Dino saur
The winning submission from the Buzz’s first ever campus-wide fiction contest, 2021 Written by Melissa Boberg
June was always cold. When she was the first student to arrive for Astronomy 101 on her first day of college, she hardly even questioned where she would sit. Naturally, there was the crusade of her anxious mind against her mobile body, and the whirlwind of temporally unextended paralysis as she stood in the doorway, bracing herself as she was penetrated by a forceful procession of seconds. Otherwise, it was simple. She chose the left of two desks paired in the back right corner of the room because they were the farthest from the window. Her body, trained to feel warm in whatever situation was the least cold, was relieved. When June realized the legs of the desk she had chosen were uneven, she considered moving seats. She decided instead to sit with intentional stillness so as not to make noise. When Menna sat next to June, June instinctively assumed that Menna had a crush on her. It was not that June was trying to be presumptuous. It was just that Menna walked around everyday wearing collared tee shirts, with a ring pierced through the septum of her nose, so what did she want people to think? What was surprising about Menna was how quickly she became June’s friend. June had lived enough life to learn that friendship required careful preservation, so she never mentioned anything about her original diagnosis of Menna as a lesbian. In exchange, Menna never mentioned anything about sex. Initially, June had assumed that this meant Menna was a virgin or a prude or something. Then, Menna had shown up to class one day with a faint red bruise on her neck. June was keen enough to recognize what that meant. Nonetheless, she took no issue in following suit. Mutually maintained silences were nothing new to her. They were practically her craft. Plus, June liked sex, but she did not love it. Anytime she talked about it with her other friends, the conversation consisted mostly of embellishments, and the truths she told always ventured off into lies. Selective silence was a better alternative, a method by which June and Menna never had to lie to each other. When Victor and Will sat in the two desks directly behind her and June, Menna thought nothing of it. Meanwhile, June was trying to determine which of the two boys had a crush on her.
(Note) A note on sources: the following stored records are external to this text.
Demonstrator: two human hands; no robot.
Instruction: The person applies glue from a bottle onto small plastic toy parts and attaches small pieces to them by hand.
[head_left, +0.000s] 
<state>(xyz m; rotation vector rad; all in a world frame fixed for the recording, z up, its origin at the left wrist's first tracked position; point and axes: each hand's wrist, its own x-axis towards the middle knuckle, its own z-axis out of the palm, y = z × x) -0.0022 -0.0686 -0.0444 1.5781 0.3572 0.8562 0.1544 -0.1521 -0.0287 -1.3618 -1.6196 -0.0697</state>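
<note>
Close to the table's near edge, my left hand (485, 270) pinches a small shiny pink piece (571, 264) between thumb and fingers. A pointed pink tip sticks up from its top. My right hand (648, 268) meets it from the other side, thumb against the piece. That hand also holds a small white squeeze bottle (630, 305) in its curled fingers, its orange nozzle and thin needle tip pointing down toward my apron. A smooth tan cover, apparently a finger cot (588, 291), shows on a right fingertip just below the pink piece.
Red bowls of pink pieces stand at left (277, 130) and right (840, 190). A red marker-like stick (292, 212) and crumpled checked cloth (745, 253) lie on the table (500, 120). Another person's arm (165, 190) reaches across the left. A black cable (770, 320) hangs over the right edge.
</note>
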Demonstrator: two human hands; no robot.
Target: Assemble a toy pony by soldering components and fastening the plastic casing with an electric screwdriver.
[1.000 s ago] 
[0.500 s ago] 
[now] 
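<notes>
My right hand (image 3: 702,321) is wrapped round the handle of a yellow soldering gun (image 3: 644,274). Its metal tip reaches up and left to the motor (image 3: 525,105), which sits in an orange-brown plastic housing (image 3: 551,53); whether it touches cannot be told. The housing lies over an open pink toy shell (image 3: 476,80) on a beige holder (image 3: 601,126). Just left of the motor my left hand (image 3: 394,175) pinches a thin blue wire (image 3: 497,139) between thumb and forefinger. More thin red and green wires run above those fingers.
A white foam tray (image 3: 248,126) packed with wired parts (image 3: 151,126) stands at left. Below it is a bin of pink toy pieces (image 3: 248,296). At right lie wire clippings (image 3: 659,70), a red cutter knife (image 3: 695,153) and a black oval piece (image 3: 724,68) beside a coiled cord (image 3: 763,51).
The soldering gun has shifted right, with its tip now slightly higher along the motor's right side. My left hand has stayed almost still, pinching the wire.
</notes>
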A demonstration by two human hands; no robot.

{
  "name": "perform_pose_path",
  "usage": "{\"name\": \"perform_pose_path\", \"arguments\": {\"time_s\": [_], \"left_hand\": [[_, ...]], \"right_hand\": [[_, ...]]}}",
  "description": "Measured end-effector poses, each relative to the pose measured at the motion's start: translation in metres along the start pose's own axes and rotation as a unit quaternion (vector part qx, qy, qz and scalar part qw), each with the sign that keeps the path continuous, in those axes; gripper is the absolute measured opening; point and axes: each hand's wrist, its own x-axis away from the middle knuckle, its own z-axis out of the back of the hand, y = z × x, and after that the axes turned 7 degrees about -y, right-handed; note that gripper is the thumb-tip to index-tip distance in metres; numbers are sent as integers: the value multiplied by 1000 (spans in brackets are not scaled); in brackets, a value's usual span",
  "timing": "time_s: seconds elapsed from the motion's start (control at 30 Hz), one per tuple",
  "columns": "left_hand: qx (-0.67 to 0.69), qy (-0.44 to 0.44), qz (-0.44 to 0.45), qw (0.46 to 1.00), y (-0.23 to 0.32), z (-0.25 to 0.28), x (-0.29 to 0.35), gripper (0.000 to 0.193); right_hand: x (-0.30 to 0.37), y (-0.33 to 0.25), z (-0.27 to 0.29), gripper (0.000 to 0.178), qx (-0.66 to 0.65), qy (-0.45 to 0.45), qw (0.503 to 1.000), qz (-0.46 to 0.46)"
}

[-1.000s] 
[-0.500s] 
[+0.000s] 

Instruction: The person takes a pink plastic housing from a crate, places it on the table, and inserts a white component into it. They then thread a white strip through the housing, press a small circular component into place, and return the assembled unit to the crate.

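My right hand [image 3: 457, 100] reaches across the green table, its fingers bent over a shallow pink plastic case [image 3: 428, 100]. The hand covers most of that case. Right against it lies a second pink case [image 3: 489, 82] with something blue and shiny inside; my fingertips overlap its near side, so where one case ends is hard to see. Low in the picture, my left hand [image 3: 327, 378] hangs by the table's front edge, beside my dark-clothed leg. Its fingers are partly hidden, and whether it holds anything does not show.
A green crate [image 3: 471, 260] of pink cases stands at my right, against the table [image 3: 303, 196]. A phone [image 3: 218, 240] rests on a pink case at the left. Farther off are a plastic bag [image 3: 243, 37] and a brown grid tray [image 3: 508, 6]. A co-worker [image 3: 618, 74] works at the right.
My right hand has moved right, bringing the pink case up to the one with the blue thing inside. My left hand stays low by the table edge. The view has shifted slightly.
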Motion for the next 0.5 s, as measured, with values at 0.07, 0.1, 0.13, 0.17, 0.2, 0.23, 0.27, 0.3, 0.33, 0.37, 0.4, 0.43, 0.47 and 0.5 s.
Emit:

What was annoying about
June thinking that everyone had crushes on her was that she was not always, or even usually, wrong. It was not until Victor repeatedly struck up conversation between every line of the syllabus as the professor read it out loud that Menna realized what she was in for. She tried not to hate people, but had a hard time locating the humanity in men who never shut up. And not for nothing, she found it a bit much that Victor had to initiate every conversation by tapping on June’s shoulder. Menna felt bad for Will, who she assumed was Victor’s best friend, because he always seemed uncomfortable. Everytime the professor asked a question, Menna could tell that Will really wanted to raise his hand, but only about a third of the time did he do it. This was partly because he was visibly shy, but also because he basically sat next to a circus clown. Victor was always trying to orchestrate some grandiose distraction. Luckily for the rest of the class, Astronomy 101 was packed to the brim with college freshmen, and the professor wore on his face the years he had spent trying to lasso students into respecting him. There was nothing Victor could have done that would have interrupted the professor’s motive to plow through the material. With little in common between them, June, Menna, Victor, and Will did not talk much at first. The awareness that it was their first year of college contaminated all of their conversations with a unique pressure. It seemed like your college friends were your lifelong friends, and thus your future identity was confirmed by who you decided to hang out with. Will was especially hesitant towards the group. For one thing, he assumed that he was the only one of the four who had actually studied for the SAT. Plus, with time, he was only growing more tired of Victor’s antics. Still, deep down, he felt a certain conviction that Victor was a good guy. He knew this in the distinct way that men can recognize goodness in other men, a type of goodness invisible to women. He supposed that it was pity which tethered him to Victor, which was ironic, because Victor felt the same way about Will. Victor had charged himself with the responsibility of elevating Will beyond a life of doing homework and wearing seatbelts. Pity was sticky, like a two sided tape.